Esta é uma história que vai desafiando o leitor aos poucos, matreiramente, conquistando primeiro sua confiança antes de conduzi-lo a voos cada vez mais altos da imaginação.
O SINCRONICÍDIO é sobretudo um romance policial, à sua maneira, que consiste em misturar todas as outras: as refinadas charadas do whodunnit são apresentadas em meio a truculentas cenas noir, e o clássico mistério do quarto fechado é servido de modo a atender ao gosto moderno pela escatologia.
É mesmo uma história policial do início ao fim, com direito até à revelação revolucionária no último capítulo. E é também um conto sobre a imaginação e a memória.
Ocorre que esta é uma obra de muitas camadas, múltiplas possibilidades de interpretação.
Não é exagero afirmar que nunca antes uma história policial foi contada dessa maneira.
É na mistura entre o tradicional e o inovador que reside a originalidade de O SINCRONICÍDIO.
Ou antes, no uso inovador que é feito de conteúdos tradicionais.
Quanto ao estilo, a narrativa segue o padrão essencial do folhetim, finalizando cada segmento do texto em suspense, de forma a instigar o leitor a prosseguir com a leitura.
Quanto à estrutura, este é um livro que escapa aos padrões, ao se propor como interseção literária entre dois ricos universos semânticos: o jogo do xadrez e o jogo do I Ching.
O SINCRONICÍDIO é dividido em 64 capítulos apresentados fora da sequência numérica, cada qual representado pelo correspondente hexagrama do I Ching, o Livro das Mutações, milenar oráculo chinês.
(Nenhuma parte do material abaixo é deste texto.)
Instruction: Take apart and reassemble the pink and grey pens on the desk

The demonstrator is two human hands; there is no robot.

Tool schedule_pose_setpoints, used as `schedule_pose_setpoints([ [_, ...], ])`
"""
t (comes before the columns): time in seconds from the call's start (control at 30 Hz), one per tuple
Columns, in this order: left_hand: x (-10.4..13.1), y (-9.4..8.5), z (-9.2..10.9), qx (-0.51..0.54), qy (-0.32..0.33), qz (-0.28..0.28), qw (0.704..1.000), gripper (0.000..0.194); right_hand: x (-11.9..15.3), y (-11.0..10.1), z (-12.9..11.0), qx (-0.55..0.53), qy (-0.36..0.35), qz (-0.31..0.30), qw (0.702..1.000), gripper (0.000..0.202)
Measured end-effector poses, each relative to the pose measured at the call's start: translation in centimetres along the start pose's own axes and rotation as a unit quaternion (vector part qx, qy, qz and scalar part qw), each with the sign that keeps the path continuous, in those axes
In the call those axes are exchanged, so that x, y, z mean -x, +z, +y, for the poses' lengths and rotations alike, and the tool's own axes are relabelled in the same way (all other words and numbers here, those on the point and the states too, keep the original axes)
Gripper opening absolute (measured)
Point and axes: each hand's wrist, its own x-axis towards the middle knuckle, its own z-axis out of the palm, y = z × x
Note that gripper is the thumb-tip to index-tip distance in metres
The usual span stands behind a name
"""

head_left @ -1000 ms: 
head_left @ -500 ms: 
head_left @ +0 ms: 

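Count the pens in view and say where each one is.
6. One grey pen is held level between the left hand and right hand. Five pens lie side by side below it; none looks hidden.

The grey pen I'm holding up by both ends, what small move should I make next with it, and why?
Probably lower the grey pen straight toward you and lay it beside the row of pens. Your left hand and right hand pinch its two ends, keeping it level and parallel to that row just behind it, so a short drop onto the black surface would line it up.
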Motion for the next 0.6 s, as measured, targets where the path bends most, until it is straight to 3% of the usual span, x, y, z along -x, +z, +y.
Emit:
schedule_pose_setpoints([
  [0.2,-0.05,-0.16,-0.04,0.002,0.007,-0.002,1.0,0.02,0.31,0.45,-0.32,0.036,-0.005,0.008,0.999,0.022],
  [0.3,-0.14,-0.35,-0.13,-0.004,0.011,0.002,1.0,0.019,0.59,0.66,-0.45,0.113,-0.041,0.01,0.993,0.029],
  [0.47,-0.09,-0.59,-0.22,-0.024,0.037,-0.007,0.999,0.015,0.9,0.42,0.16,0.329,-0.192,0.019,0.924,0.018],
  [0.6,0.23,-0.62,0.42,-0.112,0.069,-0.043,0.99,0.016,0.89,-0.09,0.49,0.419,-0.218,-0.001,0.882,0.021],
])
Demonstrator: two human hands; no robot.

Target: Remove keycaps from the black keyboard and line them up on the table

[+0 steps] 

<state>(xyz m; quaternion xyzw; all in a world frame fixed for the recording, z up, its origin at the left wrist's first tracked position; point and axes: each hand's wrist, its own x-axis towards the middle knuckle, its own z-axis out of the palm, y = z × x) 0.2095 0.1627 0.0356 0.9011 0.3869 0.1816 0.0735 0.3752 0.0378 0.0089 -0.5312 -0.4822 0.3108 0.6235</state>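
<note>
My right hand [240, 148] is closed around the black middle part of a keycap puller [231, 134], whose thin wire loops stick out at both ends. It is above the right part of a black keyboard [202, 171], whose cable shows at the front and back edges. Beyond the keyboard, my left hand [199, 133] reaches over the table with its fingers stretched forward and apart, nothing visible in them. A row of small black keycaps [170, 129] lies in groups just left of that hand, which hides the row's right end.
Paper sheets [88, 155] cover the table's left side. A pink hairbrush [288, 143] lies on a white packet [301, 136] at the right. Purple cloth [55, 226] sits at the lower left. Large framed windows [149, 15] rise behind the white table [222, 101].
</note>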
O hexagrama é apresentado ao início do capítulo em uma engenhosa adaptação para o xadrez, que substitui as linhas yang e yin pelas casas brancas e negras do tabuleiro, sinalizando as linhas móveis através de peças que ocupam as respectivas casas.
O resultado são verdadeiros “poemas enxadrísticos”, uma curiosidade a mais para o leitor comum e um deleite para os entusiastas do Jogo dos Reis.
O cruzamento literário de I Ching com xadrez ocorre também por meio do Passeio do Cavalo, um clássico problema de xadrez que consiste em fazer o Cavalo percorrer todas as casas do tabuleiro em 64 movimentos sucessivos, sem jamais repetir uma casa.
Existe uma solução particularmente elegante para esse enigma, chamada de Passeio Fechado: depois que o Cavalo chega à última casa, o movimento seguinte o levaria de volta ao ponto de partida.
Estruturalmente, O SINCRONICÍDIO é a versão literária de um Passeio Fechado através do I Ching: os 64 capítulos representados pelos hexagramas são as casas do tabuleiro percorridas pelo Cavalo.
O livro estruturado dessa forma, ao mesmo tempo em que propicia ao leitor uma apresentação original e atraente para a sua história, revela também afinidade com um alto anseio literário: expressar, através do romance, a totalidade da vida em sua complexidade.
Pelo mesmo motivo, à semelhança de obras como Ulisses de James Joyce e Mrs Dalloway de Virginia Woolf, a história toda acontece em um único dia, o dia do Sincronicídio.